_TASK TO COMPLETE_
Filter the listing for lines containing "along".
(Beginning of DATASET EXCERPT)
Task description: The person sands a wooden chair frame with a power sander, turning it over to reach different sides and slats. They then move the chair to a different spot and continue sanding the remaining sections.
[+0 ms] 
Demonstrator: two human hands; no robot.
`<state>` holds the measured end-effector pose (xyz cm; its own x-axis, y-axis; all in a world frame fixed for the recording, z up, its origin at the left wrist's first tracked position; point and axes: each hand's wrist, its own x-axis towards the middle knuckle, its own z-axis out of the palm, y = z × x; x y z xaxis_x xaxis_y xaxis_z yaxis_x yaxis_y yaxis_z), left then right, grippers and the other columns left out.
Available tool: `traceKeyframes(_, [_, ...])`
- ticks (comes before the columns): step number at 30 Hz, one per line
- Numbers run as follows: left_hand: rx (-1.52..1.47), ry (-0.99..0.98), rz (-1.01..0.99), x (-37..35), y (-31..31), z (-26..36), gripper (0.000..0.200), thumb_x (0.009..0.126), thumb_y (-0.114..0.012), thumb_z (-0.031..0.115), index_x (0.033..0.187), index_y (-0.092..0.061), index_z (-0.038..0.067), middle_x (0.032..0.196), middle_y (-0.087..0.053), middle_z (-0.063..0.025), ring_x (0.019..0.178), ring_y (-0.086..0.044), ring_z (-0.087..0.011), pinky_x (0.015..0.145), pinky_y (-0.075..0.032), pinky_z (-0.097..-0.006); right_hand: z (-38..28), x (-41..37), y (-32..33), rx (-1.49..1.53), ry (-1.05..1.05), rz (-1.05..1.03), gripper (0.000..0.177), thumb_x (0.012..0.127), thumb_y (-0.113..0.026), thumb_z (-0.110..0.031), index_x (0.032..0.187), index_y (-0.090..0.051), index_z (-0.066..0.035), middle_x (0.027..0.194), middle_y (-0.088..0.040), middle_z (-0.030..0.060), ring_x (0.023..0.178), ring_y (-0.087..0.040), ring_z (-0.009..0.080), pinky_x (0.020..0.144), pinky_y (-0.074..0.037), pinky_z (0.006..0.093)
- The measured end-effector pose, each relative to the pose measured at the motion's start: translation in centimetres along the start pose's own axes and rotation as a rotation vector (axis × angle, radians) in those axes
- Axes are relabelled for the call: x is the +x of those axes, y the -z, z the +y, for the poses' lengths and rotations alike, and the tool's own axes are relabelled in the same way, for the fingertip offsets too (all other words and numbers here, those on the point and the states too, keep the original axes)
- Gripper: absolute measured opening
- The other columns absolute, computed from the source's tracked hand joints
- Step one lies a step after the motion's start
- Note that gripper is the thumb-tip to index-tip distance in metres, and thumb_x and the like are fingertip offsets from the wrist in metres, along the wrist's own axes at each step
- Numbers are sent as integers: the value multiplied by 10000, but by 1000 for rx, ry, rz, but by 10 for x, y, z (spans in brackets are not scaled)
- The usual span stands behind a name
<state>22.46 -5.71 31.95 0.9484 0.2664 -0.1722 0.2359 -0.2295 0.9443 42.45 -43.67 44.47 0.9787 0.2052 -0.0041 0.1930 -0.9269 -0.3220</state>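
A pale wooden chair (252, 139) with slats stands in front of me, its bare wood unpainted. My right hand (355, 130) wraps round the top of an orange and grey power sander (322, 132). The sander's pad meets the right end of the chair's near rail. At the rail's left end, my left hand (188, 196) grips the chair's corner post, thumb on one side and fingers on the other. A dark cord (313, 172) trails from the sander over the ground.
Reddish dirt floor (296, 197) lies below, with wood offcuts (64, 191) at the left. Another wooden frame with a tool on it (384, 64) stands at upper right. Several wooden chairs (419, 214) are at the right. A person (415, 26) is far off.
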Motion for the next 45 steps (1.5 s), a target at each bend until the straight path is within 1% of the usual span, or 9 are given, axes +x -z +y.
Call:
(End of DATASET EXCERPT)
_RESULT OF THE TASK_
- The measured end-effector pose, each relative to the pose measured at the motion's start: translation in centimetres along the start pose's own axes and rotation as a rotation vector (axis × angle, radians) in those axes
- Note that gripper is the thumb-tip to index-tip distance in metres, and thumb_x and the like are fingertip offsets from the wrist in metres, along the wrist's own axes at each step

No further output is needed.